_ASSIGNMENT_.
Copy every line of the data that contains the string "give".

_RECORDED DATA_.
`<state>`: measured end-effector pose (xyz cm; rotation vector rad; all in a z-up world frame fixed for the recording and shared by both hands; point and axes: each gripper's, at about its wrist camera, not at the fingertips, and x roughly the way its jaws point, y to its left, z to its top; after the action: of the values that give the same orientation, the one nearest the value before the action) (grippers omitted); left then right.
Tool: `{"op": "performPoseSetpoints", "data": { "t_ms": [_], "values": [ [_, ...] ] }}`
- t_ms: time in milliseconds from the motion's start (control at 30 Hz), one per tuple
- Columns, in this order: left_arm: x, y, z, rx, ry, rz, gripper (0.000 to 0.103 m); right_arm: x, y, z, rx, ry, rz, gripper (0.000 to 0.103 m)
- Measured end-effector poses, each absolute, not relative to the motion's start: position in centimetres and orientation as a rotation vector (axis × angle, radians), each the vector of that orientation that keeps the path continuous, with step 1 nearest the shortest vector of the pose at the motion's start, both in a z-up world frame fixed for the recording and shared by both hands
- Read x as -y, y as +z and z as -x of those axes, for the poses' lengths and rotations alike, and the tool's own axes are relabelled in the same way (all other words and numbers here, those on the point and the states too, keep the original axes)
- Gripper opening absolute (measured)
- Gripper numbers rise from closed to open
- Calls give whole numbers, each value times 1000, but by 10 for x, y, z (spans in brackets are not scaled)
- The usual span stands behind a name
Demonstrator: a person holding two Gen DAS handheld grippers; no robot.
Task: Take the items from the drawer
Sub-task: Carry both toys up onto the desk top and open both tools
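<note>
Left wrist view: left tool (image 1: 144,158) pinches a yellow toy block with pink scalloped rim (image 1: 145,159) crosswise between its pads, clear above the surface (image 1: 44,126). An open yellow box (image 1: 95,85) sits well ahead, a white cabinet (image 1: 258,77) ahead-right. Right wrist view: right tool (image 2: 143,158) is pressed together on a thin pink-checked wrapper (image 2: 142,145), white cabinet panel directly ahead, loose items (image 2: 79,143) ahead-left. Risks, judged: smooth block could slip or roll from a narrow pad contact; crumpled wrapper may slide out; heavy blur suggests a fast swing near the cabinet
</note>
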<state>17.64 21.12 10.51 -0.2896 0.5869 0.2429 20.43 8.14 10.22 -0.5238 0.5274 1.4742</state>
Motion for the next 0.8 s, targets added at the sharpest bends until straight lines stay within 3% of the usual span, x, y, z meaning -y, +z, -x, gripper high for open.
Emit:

_RESULT OF THE TASK_.
`<state>`: measured end-effector pose (xyz cm; rotation vector rad; all in a z-up world frame fixed for the recording and shared by both hands; point and axes: each gripper's, at about its wrist camera, not at the fingertips, and x roughly the way its jaws point, y to its left, z to its top; after the action: of the values that give the same orientation, the one nearest the value before the action) (grippers omitted); left then right.
- Calls give whole numbers, each value times 1000, but by 10 for x, y, z (spans in brackets are not scaled)

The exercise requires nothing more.